TO DO. Extract exactly those lines that lie between the start of the material and the line with "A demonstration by", including both boundary lines and no others.

SOURCE MATERIAL.

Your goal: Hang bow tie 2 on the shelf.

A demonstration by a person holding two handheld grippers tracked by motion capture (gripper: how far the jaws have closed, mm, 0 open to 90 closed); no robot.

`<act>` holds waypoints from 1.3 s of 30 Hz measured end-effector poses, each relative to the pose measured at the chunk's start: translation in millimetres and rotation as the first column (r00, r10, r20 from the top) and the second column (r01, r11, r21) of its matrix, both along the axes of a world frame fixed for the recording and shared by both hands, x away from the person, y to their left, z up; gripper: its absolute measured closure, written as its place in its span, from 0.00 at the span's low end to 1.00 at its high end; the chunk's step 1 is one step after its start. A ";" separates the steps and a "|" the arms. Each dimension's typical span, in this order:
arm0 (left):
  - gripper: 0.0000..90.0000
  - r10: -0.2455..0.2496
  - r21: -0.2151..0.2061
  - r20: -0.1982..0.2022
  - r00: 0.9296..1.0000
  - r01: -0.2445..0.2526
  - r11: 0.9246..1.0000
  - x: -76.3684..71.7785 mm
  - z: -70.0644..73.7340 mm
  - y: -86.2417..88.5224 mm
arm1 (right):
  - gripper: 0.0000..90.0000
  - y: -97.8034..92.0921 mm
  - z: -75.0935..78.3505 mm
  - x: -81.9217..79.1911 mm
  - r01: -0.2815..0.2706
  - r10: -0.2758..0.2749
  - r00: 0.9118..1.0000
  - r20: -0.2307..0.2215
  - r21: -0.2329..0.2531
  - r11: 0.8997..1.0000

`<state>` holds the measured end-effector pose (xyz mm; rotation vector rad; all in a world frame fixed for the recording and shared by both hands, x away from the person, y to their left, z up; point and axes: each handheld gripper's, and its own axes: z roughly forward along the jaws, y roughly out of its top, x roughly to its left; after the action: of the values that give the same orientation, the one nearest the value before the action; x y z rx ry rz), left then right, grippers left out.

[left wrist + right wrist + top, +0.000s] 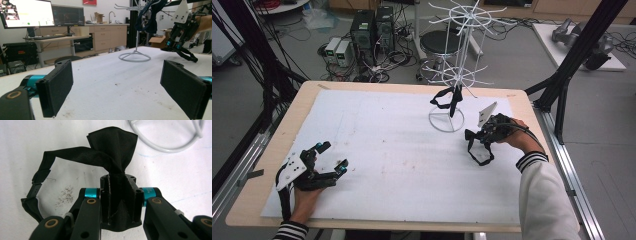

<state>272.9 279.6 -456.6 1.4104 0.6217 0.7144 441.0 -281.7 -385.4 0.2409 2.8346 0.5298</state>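
Note:
My right gripper (473, 135) (121, 195) is shut on the middle of a black bow tie (112, 145), held just above the white mat (387, 150). Its strap (480, 156) loops down onto the mat toward the person. Just beyond it stands a white wire rack (459, 75) on a ring base (165, 146). A second black bow tie (451, 98) (150, 17) hangs from a lower arm of the rack. My left gripper (333, 156) (117, 87) rests open at the mat's near left with nothing between its pads (58, 87). The left gripper view also has the right gripper (175, 46) far off with the held tie (187, 55).
The wooden table (272, 150) ends close to the left gripper's left side. A black frame post (562, 85) rises off the right edge. On the floor behind the table are a stool (439, 42) and computer cases (372, 30). Desks with monitors (27, 12) stand beyond the table.

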 end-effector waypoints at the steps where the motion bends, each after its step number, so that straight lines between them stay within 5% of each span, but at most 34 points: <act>1: 0.13 0.000 0.000 0.000 1.000 0.000 1.000 0.0 0.0 0.0 | 0.85 -0.7 1.0 -0.5 0.000 0.000 1.000 0.003 0.010 1.000; 11: 0.13 0.001 0.001 0.000 1.000 -0.001 1.000 -0.1 0.0 -0.1 | 0.85 -8.8 12.9 -9.6 0.023 -0.025 0.999 0.028 0.077 0.997; 20: 0.13 0.002 0.003 -0.001 1.000 -0.002 1.000 0.0 0.0 0.0 | 0.85 -16.2 24.4 -18.8 0.038 -0.048 0.997 0.056 0.169 0.985; 39: 0.13 0.004 0.003 -0.002 1.000 -0.004 1.000 0.0 0.1 -0.3 | 0.84 -18.7 47.2 -34.5 0.040 -0.075 0.991 0.113 0.286 0.957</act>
<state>272.9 279.3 -456.6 1.4132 0.6252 0.7172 406.5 -300.5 -338.3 0.3294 2.6172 0.9064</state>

EXERCISE SOLUTION.
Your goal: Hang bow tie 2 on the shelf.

A demonstration by a person holding two handheld grippers tracked by motion capture (gripper: how far the jaws have closed, mm, 0 open to 90 closed); no robot.

The answer, as written, is complete.